From the e-mails and voice mails:
JUST A DRIZZLE Yes, the valley's streets flooded a bit. A few roofs leaked, I'm sure.
Still, compared with some other parts of the state, the 2.38 inches of rainfall in Modesto over the five-day series of storms was akin to the rinse phase of an automated car wash.
Seriously, you want rain? In the state's northwest corner, the tiny town of Gasquet (pronounced Gas-kee), which averages nearly 8 feet yes, feet of rain annually, got 13 inches from the same storm.
And generally the state's second most rainiest place, the Sonoma County community of Cazadero, got a whopping 17 inches this time around. It averages 85 inches a year.
The big winner? Humboldt County's hamlet of Honeydew, which got a 20-inch soaking.
Those areas experienced some road closures, but no other major problems. Their secret?
"Steep terrain," said meteorologist Ryan Aylward of the National Weather Service in Eureka. "People here don't live on a cliff or next to the water. It's a different environment here."
Indeed, it makes a difference when gravity is a friend that gives storm runoff an exit strategy.
In Modesto, something as basic as a clogged storm drain can turn a street into a lake, as was the case in many places during the big cloudburst Sunday. Or the rock wells those vertical leach lines fill up and can handle no more.
City crews worked 24-7 to combat the leaves before the storm and spent the rest of their time unclogging drains. They distributed roughly 8,000 sandbags, and residents are still getting them with more rain due late today.
So what if we would have gotten the 4 to 6 inches of rain some experts last week predicted for Modesto?
"At that point, property damage," said Jim Burch, who heads the city's streets division. "Travel would be an issue. We'd be trying to keep people from harming themselves."
So rainfall is relative. In Modesto and throughout the valley, a couple of inches can seem like a deluge when the water simply has nowhere to go.
MORE TRASH TALK Reader Tom Satre has followed my columns, along with stories in The Bee, about illegal dumping along county roads and on private land. It turned violent last month when Keyes resident Stan Hyer tried to stop illegal dumpers and was struck and killed by the fleeing pickup.
Satre also owns property near Grangeville, Idaho, and said that Idaho County has no illegal dumping issues and clean roadsides.
"There are dump bins at many of the crossroads," he said.
Idaho County residents pay an annual fee of about $200 per household to finance the bins, which are owned and emptied by a private contractor.
Would that work in the rural areas here? Idaho County spans 8,500 acres but only 15,000 residents, who seem to like where they live enough to keep it clean.
Stanislaus County, meanwhile, covers 1,495 square miles and is home to more than 518,000 people.
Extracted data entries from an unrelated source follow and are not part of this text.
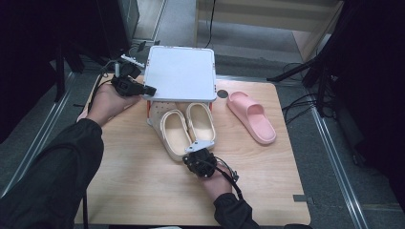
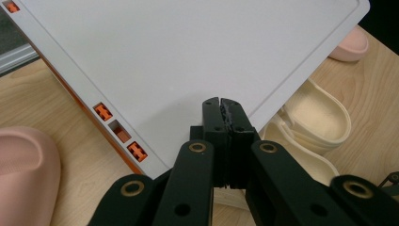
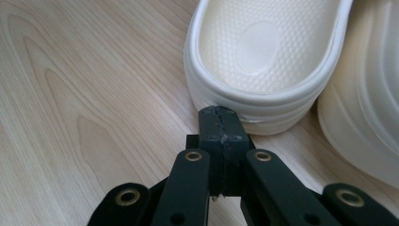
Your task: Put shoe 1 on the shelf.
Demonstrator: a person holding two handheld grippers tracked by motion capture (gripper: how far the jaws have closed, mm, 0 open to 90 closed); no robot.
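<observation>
Right gripper view puts my right gripper (image 3: 220,113), jaws pressed together and pinching nothing, right at the heel rim of the cream clog (image 3: 268,52). The clog's long axis runs straight away from the tips, toward the white rack (image 1: 179,74) its toe sits under. My left gripper (image 2: 221,104), likewise closed and empty, rests on that rack's top, farther off.

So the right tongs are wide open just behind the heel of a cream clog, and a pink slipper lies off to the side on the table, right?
Not quite: the right tongs are shut, jaws pressed together, as the right gripper view shows. They do sit just behind the cream clog heel, and the pink slipper lies aside.
</observation>
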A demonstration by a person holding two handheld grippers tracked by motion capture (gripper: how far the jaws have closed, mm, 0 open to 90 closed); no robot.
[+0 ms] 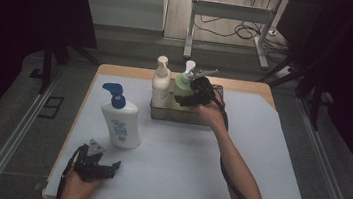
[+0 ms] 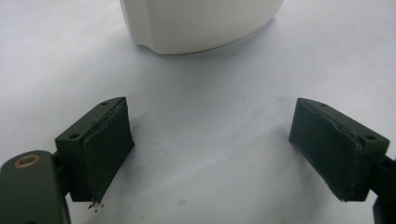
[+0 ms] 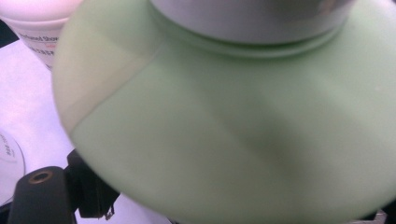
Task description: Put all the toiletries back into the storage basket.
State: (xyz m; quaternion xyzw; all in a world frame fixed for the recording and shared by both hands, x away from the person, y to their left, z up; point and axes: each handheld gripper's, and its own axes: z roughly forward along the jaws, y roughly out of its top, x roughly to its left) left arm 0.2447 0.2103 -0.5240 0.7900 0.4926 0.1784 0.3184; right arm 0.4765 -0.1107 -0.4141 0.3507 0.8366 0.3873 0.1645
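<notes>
A pale green pump bottle stands in a clear basket at the back of the table, next to a cream pump bottle. My right gripper reaches in from the right, jaws around the green bottle's body. In the right gripper view the green bottle sits pressed between the jaws of my right gripper and hides most of them. My left gripper rests low at the front left. Its jaws stand wide apart with nothing between them, facing the base of a white bottle.
The white bottle with a blue pump stands on the white mat, just behind my left gripper. The cream bottle is close on the left in the right gripper view. The wooden table edge runs along the left.
</notes>
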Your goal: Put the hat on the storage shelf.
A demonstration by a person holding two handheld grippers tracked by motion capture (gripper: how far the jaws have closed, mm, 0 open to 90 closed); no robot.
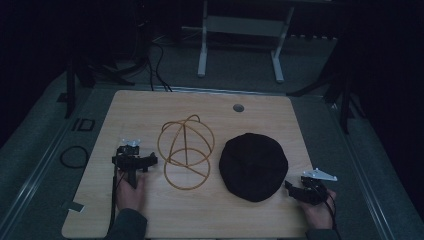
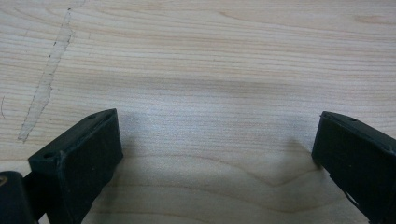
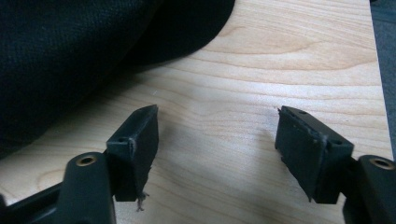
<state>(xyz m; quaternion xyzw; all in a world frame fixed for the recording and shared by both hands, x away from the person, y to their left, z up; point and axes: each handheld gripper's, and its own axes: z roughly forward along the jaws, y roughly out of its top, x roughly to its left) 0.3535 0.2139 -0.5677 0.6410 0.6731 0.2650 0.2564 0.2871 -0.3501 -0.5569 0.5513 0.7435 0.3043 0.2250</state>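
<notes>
A pale wooden table [image 1: 150,105] carries a yellow wire hat frame [image 1: 186,151] and a black fabric cap [image 1: 253,166], the cap just beyond the right gripper's fingers [image 3: 135,140].

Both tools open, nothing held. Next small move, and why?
Probably ease the right tool forward to the hat edge: its jaws stand open on bare table, with the hat just ahead-left in its view. The left tool sits open beside the wire frame.

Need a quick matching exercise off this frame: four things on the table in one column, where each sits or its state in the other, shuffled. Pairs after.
Things:
1. black cap
2. wire hat frame
3. left gripper
4. right gripper

Descriptions:
A. tan, centre-left of the table
B. open over bare wood, left of the frame
C. open, beside the cap's right edge
D. lying flat, right of centre

Pairs: 1-D, 2-A, 3-B, 4-C
</notes>
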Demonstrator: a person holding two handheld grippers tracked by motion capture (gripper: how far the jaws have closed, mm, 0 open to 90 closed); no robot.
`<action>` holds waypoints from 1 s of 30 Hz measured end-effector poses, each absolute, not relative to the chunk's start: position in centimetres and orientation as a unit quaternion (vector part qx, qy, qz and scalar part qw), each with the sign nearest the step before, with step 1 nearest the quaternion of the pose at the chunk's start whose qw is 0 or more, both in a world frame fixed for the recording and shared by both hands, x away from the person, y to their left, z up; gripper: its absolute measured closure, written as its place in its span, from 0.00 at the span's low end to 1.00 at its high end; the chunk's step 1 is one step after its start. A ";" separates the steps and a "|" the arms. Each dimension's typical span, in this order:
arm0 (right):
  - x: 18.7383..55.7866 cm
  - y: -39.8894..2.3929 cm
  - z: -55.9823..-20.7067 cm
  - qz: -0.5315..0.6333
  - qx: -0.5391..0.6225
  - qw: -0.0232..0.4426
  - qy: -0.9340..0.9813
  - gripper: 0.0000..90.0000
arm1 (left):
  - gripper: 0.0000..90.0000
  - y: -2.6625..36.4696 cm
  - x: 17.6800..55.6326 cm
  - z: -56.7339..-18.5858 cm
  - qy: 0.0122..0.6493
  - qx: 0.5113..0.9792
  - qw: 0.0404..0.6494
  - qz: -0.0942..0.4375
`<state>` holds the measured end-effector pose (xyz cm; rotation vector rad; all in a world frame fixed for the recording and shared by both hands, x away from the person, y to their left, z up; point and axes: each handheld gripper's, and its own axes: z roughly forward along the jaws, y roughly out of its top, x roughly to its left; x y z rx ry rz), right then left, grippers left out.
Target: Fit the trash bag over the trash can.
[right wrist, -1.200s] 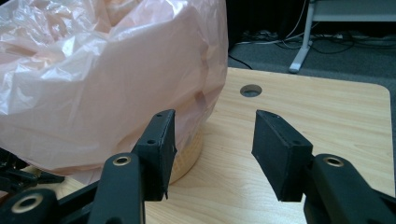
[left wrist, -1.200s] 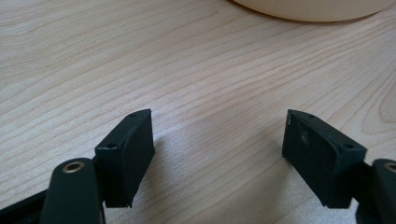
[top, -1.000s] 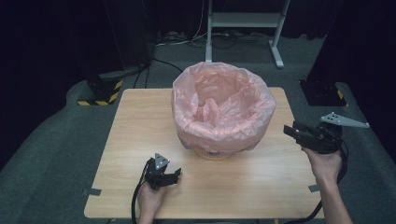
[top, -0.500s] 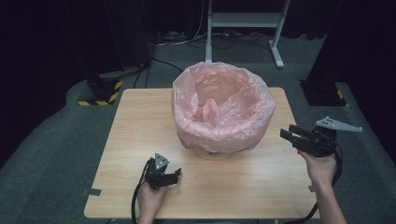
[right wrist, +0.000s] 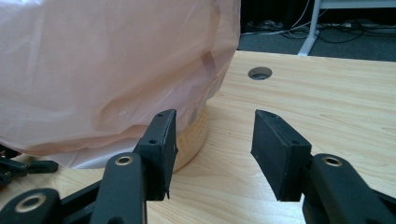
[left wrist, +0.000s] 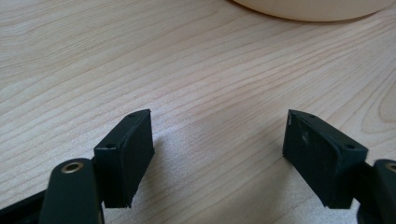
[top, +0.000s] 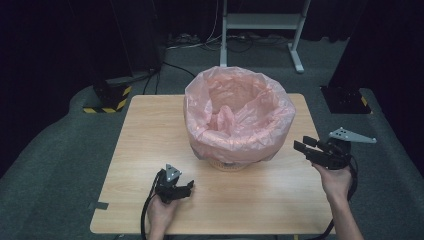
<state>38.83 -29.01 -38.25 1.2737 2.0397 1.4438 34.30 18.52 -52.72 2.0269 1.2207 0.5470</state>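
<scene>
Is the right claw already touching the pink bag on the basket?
Apart. In the right gripper view the right claw is open, with bare table between its jaws; the pink bag hangs beyond the tips.

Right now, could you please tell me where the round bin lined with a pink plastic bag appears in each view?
High view: round bin lined with a pink plastic bag, centre of the wooden table.
Left gripper view: its pale base at the top edge.
Right gripper view: upper left.
Shared landmark: the wooden table.
</scene>
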 end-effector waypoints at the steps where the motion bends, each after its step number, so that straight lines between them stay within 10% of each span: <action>1: 38.8 -29.0 -38.2 0.507 0.448 0.168 0.717 0.55 | 0.27 18.5 34.3 -52.7 0.471 0.782 0.349 0.211; 30: 39.4 -28.0 -39.8 0.513 0.451 0.177 0.709 0.57 | 0.27 18.5 34.1 -52.7 0.468 0.784 0.350 0.209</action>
Many use the franchise haulers, including Gilton, Bertolotti and Turlock Scavenger. Others haul their trash to Gilton's Recovery facility in Modesto, which charges $30 for a standard pickup load or $56 per ton. Or, if they're really ambitious, they drive out to the Fink Road Landfill on the county's west side, paying from $10 per pickup load up to $33 a ton, plus charges for mattresses, appliances, tires and other specific items.
The problem is that too many do neither, using the economy plan by dumping along the roads or on other folks' property. The taxpayers and private landowners end up subsidizing the cleanup.
As as for bins, leaving anything metal out where it can be stolen, cut up and sold for scrap these days is done so at a financial risk.
FAMILIAR STREETS Murder mystery writer Michael Connelly, a former crime reporter for the Los Angeles Times, set parts of his new novel, "The Black Box," in Stanislaus County and Modesto in particular, along with Manteca. The novel is Connelly's 18th and another in his Harry Bosch series.
Former Bee reporter Linda Cearley read the book and pointed out, "The landscape is fairly realistic although I know he took some literary license unless there are a new In-N-Out Burger and Starbucks on Yosemite."
Sorry. Will a Web's Drive-In and the bikini-clad baristas of Bottoms Up Espresso suffice?
The book is available at Amazon, Barnes & Noble and the other usual book-selling suspects.